**What is expected:** Each line of the material below with the word "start" is to be reported.

**Data extract:**

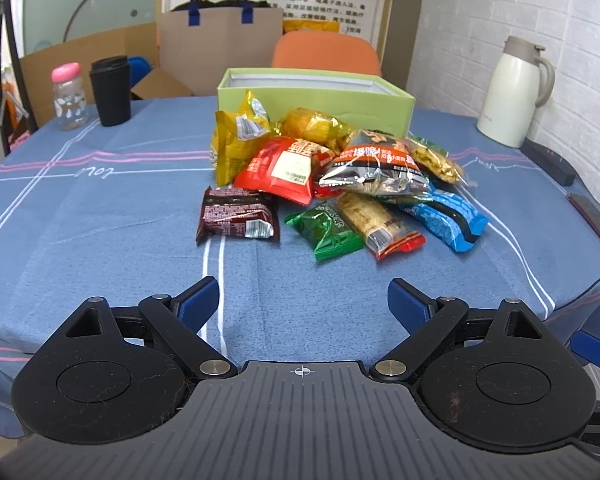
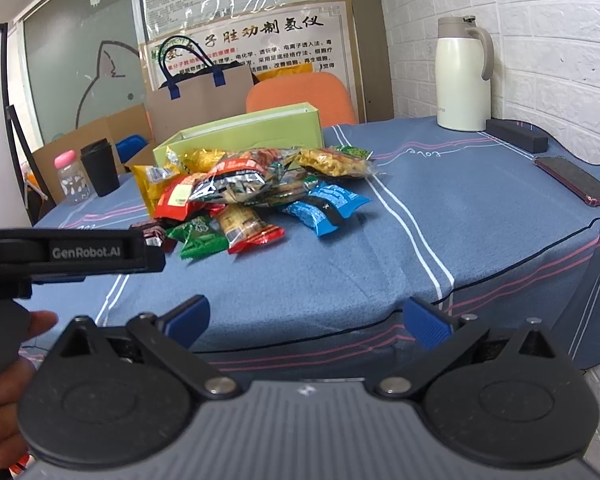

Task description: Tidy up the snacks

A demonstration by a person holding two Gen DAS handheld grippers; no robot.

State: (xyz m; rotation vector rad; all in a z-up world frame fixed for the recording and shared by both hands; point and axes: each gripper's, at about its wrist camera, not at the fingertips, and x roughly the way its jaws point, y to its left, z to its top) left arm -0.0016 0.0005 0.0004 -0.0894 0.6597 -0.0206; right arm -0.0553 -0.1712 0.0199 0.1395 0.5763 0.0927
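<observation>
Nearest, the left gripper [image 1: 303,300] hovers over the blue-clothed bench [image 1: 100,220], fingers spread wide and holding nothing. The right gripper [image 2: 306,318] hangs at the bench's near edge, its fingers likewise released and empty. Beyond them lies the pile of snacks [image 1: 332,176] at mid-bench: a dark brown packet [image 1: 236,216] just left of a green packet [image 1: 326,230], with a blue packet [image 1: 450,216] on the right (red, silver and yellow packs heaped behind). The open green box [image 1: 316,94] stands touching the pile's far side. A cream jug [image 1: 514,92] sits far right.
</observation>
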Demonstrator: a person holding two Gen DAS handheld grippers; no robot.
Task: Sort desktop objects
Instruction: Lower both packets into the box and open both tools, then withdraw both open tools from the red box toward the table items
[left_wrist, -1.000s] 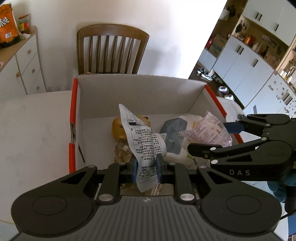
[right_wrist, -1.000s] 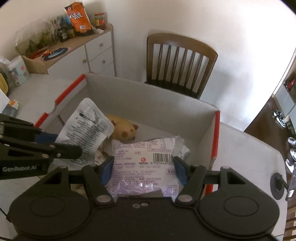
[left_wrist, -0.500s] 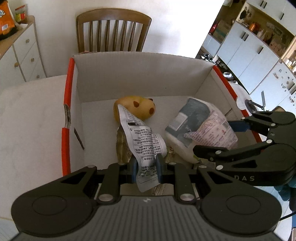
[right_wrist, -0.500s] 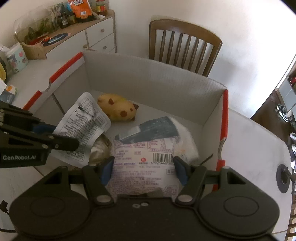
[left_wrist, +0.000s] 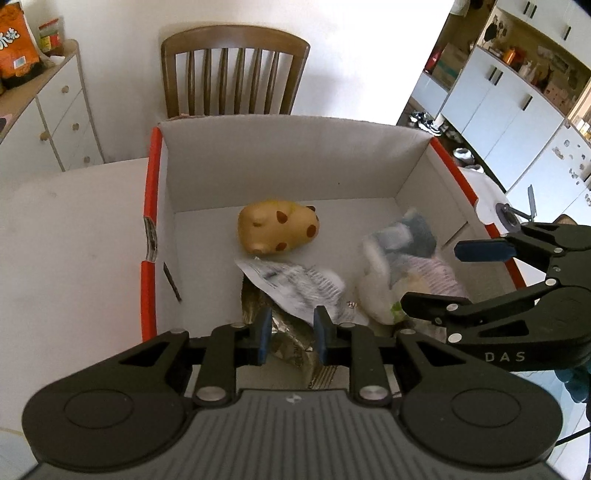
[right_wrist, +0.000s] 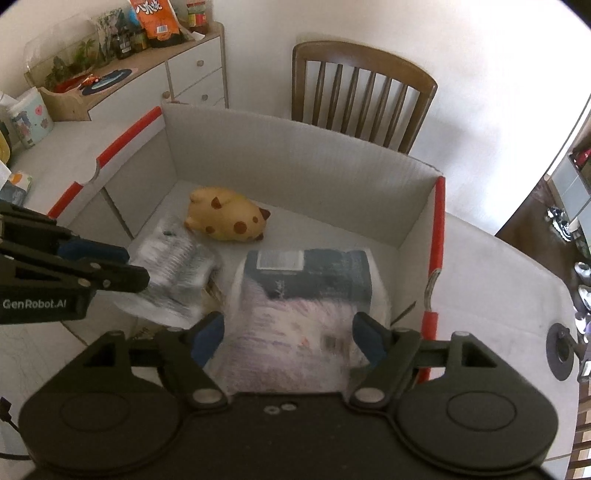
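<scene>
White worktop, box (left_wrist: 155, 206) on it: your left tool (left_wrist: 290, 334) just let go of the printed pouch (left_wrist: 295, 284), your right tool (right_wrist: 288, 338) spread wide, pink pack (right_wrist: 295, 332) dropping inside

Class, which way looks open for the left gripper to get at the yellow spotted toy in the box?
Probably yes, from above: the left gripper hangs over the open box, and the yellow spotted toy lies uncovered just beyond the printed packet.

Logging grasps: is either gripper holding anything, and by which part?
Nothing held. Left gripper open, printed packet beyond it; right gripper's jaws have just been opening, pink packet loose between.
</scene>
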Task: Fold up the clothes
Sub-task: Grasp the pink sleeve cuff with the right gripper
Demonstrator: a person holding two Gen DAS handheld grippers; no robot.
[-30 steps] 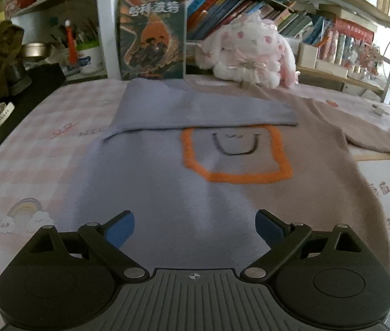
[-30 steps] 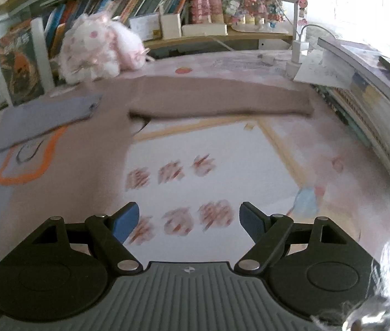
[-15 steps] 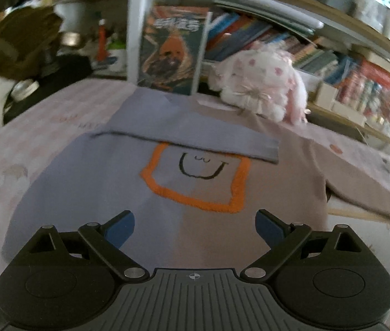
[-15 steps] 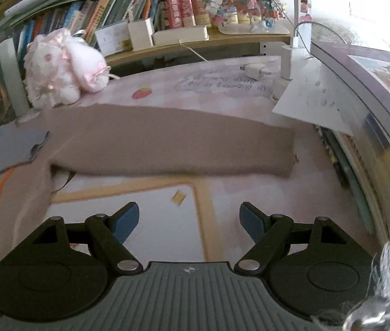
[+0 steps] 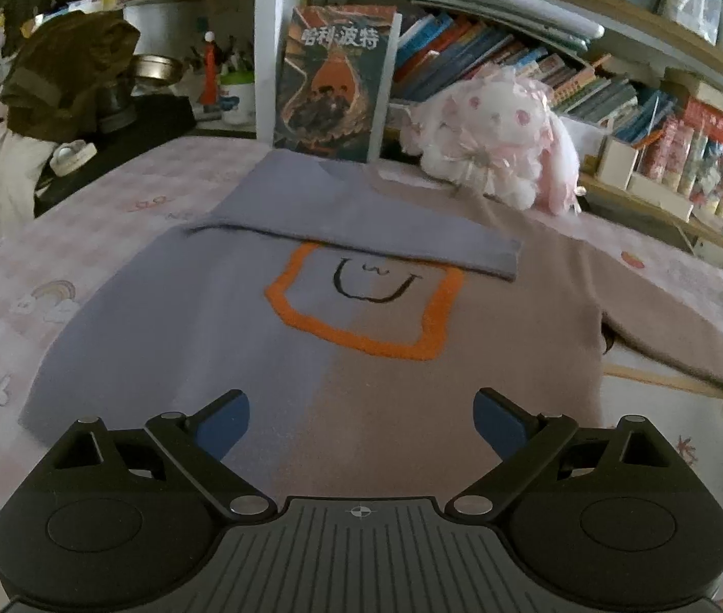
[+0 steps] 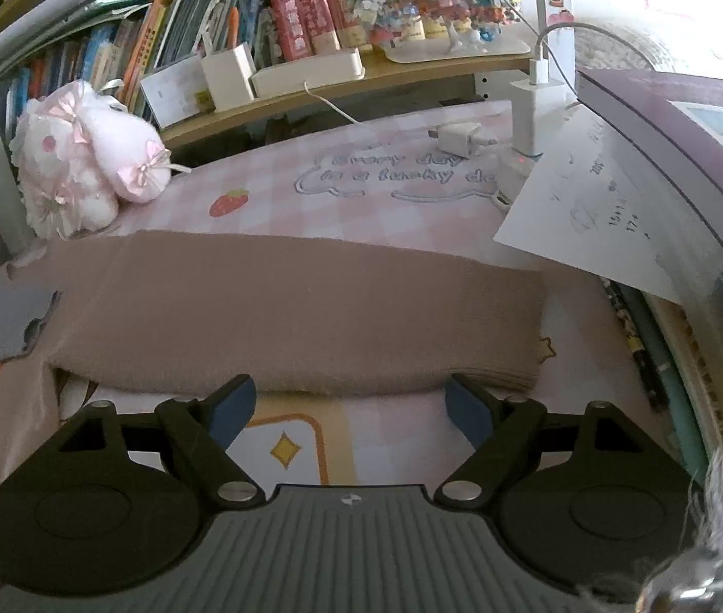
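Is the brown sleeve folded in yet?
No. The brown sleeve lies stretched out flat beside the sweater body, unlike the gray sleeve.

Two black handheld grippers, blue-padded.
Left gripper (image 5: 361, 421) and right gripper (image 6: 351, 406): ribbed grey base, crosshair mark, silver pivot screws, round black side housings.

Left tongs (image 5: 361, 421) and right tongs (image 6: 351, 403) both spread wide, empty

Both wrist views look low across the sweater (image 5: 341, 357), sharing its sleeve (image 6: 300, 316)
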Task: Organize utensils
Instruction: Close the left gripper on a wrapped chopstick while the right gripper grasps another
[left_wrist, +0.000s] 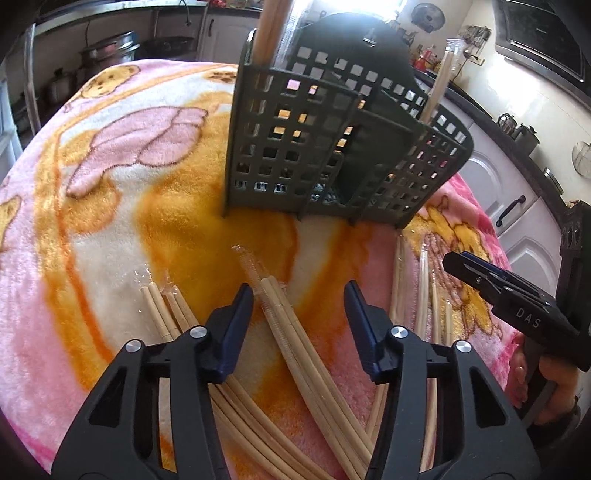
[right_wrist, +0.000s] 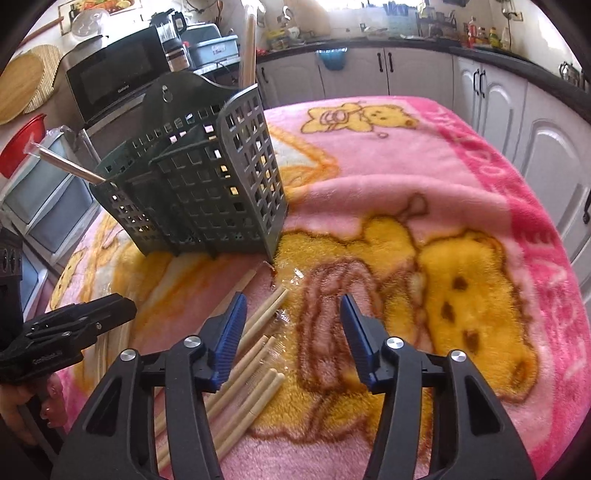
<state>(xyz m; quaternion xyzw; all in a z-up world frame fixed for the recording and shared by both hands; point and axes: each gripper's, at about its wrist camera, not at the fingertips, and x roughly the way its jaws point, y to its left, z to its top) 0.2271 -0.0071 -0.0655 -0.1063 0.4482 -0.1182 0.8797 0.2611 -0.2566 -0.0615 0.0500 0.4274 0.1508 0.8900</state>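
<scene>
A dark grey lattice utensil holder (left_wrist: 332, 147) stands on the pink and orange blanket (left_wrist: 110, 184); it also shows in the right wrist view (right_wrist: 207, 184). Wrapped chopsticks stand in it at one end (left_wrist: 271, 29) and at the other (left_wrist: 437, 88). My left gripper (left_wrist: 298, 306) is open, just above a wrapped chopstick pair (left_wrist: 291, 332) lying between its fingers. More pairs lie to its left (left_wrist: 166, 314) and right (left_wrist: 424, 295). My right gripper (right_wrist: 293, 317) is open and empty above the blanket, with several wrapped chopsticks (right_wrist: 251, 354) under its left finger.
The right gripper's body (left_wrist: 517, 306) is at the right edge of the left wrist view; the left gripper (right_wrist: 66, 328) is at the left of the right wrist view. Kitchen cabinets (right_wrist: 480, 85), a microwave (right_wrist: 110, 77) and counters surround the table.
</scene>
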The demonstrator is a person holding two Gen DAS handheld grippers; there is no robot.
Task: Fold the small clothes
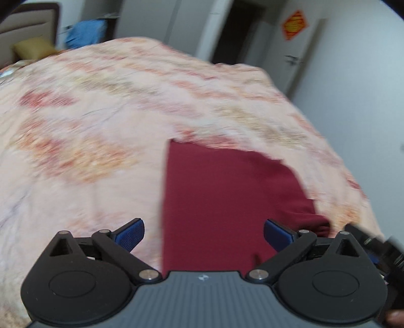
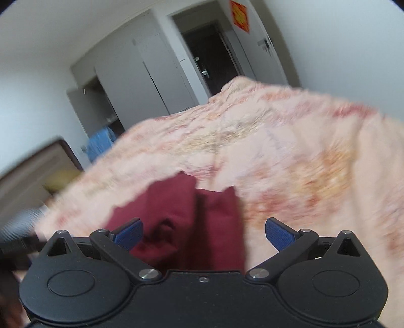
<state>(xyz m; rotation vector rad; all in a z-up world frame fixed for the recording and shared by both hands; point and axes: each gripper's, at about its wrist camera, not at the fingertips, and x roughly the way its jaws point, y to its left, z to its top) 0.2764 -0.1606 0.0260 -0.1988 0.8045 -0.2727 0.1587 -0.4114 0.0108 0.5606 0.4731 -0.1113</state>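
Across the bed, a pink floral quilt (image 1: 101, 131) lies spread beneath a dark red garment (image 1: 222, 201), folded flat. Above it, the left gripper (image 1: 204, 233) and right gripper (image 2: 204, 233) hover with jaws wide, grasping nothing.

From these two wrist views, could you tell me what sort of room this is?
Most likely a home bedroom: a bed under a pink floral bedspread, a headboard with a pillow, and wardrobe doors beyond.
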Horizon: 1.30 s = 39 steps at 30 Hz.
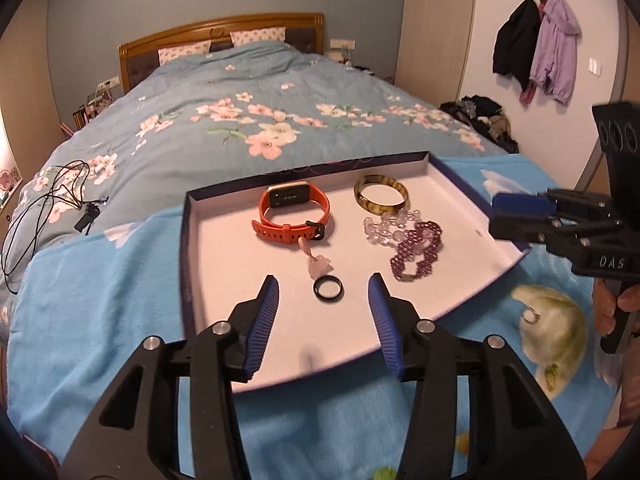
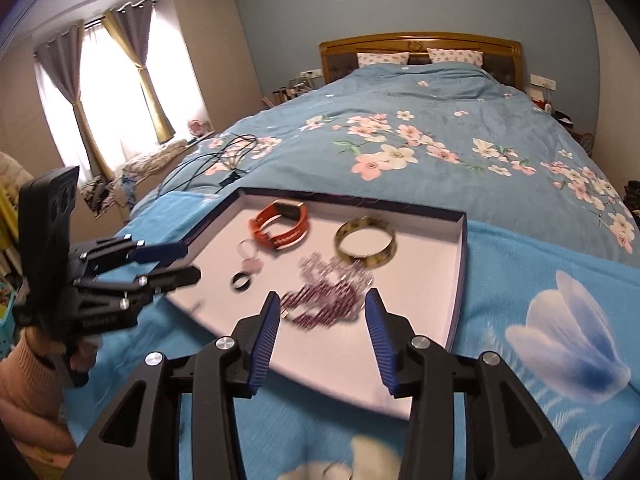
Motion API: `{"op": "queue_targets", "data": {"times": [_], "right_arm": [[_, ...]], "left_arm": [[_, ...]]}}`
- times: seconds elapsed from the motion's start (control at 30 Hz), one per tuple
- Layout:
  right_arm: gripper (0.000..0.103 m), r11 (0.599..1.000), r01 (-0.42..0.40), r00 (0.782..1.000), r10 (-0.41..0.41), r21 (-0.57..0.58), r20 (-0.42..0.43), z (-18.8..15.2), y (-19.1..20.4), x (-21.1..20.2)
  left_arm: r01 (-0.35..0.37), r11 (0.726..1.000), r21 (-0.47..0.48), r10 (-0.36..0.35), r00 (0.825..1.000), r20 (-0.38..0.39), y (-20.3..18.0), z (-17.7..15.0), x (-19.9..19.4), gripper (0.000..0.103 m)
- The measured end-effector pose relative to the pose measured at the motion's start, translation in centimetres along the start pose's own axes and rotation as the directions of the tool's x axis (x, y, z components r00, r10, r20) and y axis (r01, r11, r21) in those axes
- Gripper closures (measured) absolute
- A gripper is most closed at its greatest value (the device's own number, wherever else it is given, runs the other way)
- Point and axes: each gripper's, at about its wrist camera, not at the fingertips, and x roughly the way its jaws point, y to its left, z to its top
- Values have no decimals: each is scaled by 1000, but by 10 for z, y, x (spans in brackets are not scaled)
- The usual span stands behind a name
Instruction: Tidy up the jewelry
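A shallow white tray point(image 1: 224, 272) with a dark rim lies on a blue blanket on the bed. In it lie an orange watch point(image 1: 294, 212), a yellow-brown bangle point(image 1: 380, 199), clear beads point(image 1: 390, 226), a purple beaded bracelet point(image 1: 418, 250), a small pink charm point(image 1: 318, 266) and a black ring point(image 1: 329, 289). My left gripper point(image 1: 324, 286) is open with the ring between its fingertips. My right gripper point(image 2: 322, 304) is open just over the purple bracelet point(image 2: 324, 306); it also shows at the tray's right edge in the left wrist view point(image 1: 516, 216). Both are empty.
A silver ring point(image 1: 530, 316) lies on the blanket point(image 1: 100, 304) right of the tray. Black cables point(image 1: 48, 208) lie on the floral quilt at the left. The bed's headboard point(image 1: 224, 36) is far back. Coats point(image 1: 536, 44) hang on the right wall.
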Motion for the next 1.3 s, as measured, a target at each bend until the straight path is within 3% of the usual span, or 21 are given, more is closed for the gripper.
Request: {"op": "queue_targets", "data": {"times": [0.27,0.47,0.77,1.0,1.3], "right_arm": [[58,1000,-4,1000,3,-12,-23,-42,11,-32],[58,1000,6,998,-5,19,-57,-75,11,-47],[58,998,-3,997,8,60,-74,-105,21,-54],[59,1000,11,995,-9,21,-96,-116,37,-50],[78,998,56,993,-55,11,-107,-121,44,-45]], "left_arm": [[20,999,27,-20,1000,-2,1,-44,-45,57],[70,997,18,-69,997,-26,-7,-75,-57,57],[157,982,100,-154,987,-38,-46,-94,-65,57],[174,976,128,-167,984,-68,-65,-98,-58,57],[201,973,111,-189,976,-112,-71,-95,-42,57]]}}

**Response:**
- times: seconds elapsed from the motion's start (control at 30 Hz), one per tuple
- The measured end-effector pose relative to the pose measured at the motion's start, translation in centimetres along the start pose's own axes and rotation as the directions of the tool's x axis (x, y, z components r00, r10, r20) and y axis (r01, r11, r21) in those axes

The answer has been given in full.